> **WHAT TO WORK ON**: Take the entries below and print only the lines from the one with "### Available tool" through the one with "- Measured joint", exactly as they stand, both ends included.

> **DATA**:

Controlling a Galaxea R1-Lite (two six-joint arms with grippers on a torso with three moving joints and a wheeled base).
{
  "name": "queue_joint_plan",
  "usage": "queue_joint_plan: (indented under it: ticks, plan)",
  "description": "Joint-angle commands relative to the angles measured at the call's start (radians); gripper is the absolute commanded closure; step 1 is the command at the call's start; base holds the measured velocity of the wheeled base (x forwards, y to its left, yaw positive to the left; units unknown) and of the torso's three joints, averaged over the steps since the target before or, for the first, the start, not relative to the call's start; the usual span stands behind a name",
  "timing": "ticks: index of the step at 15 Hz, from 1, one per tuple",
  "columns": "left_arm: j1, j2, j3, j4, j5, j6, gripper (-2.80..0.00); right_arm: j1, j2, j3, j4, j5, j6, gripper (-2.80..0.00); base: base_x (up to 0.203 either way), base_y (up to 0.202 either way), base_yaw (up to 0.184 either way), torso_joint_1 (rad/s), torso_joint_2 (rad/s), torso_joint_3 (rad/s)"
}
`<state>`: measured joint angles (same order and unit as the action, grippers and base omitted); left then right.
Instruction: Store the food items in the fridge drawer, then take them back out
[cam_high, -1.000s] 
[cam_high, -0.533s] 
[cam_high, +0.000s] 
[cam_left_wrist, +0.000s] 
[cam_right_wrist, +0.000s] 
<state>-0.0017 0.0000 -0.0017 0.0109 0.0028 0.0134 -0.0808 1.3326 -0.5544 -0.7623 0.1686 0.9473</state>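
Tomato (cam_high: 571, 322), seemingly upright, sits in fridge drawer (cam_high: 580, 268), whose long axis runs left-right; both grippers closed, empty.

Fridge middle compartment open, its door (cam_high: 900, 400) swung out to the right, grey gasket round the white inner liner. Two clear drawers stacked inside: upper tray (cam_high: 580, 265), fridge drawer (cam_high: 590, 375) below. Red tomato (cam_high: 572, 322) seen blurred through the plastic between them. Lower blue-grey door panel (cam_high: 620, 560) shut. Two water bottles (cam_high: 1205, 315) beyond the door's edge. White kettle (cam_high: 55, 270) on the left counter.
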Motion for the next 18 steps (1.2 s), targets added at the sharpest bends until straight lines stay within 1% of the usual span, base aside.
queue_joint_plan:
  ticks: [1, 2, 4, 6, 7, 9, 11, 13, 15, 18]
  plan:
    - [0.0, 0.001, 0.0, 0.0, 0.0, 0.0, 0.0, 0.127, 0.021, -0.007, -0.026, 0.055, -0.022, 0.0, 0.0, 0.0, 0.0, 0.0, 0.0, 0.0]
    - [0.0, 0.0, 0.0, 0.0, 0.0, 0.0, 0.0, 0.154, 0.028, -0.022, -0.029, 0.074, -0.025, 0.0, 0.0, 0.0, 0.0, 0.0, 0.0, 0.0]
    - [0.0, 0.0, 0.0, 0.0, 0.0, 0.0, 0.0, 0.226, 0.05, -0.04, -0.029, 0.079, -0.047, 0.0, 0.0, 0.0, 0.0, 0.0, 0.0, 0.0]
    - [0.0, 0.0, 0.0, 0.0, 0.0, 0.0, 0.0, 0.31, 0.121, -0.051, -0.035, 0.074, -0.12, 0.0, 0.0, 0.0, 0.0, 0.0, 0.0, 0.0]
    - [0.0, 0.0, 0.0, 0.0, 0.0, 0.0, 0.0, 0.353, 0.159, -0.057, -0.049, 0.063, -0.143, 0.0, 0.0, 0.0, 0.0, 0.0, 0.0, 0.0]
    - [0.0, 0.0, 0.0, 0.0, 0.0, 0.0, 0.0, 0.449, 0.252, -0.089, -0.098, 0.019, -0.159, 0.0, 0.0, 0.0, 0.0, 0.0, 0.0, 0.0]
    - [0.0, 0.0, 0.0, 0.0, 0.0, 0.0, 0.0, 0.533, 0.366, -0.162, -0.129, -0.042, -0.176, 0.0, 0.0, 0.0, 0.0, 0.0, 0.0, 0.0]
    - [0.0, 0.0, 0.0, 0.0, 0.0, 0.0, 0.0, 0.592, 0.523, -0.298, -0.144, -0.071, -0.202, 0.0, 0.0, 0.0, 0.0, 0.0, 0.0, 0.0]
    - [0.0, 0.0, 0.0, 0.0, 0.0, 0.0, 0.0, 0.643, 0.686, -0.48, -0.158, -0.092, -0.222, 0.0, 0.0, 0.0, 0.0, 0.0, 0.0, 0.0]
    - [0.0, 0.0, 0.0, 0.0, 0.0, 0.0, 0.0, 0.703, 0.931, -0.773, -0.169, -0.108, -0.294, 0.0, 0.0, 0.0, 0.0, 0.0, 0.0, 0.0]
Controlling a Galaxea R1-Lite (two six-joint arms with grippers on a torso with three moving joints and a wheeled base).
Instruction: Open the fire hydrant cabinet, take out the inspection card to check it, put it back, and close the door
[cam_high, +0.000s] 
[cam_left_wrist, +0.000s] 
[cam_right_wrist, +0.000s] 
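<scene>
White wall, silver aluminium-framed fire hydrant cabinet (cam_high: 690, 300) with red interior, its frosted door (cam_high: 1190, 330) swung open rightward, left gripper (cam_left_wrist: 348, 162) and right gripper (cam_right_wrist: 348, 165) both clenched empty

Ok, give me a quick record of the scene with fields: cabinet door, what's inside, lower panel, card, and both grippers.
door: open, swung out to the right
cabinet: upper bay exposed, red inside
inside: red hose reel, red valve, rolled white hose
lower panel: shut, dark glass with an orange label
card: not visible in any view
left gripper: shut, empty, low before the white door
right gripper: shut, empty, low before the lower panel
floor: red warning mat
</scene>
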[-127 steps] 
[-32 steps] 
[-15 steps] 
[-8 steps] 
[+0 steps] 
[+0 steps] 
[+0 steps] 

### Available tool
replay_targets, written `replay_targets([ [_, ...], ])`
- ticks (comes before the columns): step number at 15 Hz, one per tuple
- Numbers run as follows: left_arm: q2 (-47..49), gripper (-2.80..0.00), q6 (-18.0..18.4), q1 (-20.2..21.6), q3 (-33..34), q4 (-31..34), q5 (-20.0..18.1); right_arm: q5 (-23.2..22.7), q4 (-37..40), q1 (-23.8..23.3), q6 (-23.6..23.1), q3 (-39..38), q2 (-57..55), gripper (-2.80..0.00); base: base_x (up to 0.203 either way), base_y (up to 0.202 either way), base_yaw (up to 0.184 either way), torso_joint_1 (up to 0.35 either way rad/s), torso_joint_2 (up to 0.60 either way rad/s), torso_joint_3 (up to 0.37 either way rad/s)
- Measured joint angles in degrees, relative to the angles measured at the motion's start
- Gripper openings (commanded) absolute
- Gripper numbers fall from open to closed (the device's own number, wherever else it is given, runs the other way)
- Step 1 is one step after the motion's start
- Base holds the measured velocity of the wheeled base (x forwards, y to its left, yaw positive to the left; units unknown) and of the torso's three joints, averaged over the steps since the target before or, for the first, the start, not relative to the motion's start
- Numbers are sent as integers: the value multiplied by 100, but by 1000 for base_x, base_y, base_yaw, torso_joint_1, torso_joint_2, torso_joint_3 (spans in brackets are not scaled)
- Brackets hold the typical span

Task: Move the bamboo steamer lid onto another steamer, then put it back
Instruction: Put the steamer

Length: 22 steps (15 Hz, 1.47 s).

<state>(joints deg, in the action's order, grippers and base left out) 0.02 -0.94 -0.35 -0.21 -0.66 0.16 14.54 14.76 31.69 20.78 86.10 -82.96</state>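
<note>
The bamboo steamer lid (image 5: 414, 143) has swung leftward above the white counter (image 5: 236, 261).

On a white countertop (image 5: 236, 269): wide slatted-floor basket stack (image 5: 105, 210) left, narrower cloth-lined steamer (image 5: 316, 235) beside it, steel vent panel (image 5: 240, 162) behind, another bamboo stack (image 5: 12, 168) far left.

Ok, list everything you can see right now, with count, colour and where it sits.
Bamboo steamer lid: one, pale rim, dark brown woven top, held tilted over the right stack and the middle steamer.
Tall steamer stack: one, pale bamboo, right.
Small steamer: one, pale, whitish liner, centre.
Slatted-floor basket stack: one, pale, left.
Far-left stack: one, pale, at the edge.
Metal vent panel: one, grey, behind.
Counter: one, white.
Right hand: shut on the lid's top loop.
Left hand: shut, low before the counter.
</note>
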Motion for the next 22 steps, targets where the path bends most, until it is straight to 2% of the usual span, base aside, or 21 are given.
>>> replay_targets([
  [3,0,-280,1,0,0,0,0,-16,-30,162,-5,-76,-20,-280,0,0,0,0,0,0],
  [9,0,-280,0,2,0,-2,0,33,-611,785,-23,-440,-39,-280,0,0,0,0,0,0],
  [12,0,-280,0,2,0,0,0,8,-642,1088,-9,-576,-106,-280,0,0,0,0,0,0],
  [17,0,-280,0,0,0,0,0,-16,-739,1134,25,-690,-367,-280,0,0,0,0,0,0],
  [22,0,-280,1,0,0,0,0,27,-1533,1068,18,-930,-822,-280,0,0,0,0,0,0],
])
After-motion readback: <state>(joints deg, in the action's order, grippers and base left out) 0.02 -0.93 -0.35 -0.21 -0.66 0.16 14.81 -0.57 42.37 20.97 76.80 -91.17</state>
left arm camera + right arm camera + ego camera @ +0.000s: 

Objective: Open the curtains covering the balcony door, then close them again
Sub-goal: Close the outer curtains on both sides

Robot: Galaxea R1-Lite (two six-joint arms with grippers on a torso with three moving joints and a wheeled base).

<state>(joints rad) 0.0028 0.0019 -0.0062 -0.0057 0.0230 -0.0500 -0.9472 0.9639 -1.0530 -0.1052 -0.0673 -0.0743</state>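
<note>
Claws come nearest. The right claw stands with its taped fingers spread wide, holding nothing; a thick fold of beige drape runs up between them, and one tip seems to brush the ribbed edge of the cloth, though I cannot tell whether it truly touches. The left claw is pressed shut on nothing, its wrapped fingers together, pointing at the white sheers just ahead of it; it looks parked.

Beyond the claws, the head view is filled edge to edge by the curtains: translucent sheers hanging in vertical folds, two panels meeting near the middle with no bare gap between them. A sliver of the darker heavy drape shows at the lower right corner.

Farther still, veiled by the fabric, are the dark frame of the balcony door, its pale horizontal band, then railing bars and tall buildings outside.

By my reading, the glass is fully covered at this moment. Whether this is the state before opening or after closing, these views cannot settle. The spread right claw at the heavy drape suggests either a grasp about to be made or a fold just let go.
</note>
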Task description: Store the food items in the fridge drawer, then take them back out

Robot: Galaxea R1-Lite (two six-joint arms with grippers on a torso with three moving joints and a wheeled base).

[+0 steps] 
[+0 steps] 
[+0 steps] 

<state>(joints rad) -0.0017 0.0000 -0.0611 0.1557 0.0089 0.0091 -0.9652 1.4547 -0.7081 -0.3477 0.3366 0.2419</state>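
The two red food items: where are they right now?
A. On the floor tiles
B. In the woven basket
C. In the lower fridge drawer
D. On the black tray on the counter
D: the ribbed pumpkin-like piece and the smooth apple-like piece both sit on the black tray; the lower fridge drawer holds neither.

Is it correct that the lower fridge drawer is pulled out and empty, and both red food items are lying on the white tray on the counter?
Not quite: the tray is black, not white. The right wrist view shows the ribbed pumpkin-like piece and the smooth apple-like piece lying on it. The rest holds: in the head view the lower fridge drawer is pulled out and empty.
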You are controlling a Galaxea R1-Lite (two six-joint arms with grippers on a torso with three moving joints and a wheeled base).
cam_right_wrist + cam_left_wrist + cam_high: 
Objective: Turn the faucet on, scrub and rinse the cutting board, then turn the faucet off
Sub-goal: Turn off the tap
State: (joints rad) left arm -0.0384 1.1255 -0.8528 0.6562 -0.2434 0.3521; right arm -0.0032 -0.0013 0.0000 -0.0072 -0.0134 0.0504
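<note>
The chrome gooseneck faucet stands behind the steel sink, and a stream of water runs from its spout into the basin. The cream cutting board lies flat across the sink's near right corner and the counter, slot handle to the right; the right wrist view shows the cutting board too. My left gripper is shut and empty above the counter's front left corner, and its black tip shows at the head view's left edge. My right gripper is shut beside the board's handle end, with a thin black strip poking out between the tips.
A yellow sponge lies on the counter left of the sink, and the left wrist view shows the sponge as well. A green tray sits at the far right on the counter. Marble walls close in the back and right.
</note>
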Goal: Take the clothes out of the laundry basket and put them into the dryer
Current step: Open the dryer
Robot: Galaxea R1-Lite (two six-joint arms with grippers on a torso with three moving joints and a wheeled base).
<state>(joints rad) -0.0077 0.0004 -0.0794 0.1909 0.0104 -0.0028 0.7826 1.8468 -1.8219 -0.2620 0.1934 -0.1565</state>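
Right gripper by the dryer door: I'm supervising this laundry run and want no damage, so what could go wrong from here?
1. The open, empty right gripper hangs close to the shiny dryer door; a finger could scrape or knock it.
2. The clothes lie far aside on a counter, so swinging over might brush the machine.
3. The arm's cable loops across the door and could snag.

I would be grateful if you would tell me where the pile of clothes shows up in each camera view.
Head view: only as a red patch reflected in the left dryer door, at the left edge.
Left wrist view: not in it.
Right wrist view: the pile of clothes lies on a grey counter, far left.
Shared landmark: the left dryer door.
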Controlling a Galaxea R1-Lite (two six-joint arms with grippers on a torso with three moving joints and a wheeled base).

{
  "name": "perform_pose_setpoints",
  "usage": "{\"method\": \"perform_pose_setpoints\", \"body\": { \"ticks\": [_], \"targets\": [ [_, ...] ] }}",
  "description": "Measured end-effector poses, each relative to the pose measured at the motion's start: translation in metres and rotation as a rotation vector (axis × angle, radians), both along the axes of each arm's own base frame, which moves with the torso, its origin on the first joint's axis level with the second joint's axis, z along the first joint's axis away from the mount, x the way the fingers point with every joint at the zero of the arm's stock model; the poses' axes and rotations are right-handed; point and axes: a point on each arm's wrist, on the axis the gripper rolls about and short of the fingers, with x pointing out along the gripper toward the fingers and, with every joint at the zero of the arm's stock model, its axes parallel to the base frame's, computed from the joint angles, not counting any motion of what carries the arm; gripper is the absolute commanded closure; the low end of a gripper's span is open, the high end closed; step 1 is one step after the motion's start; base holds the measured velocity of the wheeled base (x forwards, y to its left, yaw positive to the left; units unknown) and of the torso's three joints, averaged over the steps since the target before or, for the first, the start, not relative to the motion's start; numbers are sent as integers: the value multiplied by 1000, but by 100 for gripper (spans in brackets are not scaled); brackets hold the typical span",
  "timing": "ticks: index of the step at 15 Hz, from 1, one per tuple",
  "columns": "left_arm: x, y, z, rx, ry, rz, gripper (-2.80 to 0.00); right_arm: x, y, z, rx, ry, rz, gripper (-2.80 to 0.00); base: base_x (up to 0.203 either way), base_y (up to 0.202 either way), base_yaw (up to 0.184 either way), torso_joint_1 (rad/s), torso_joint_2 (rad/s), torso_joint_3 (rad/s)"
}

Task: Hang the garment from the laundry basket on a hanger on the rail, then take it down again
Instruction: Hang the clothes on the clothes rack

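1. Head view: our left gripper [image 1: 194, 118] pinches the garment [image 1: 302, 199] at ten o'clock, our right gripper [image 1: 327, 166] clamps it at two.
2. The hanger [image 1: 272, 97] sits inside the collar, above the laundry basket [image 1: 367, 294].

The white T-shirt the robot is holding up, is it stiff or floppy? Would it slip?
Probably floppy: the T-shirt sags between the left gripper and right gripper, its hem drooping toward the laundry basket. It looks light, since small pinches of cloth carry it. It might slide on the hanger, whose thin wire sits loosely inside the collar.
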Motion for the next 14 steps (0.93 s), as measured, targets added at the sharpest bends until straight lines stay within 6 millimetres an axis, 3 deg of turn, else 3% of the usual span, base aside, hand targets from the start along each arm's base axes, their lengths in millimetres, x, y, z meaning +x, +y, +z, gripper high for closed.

> **ANSWER TO THIS PROBLEM**:
### Available tool
replay_targets, written `replay_targets([ [_, ...], ])`
- ticks (comes before the columns): step number at 15 Hz, one per tuple
- Numbers run as follows: left_arm: q2 (-47..49), gripper (-2.80..0.00), q6 (-18.0..18.4), q1 (-20.2..21.6), q3 (-33..34), q4 (-31..34), q5 (-20.0..18.1); right_arm: q5 (-23.2..22.7), q4 (-37..40), q1 (-23.8..23.3), q6 (-23.6..23.1), q3 (-39..38), q2 (-57..55), gripper (-2.80..0.00); base: base_x (up to 0.203 either way), base_y (up to 0.202 either way), base_yaw (up to 0.184 either way), torso_joint_1 (up to 0.35 either way rad/s), torso_joint_2 (up to 0.60 either way rad/s), torso_joint_3 (up to 0.37 either way rad/s)
- Measured joint angles in degrees, relative to the angles measured at the motion's start

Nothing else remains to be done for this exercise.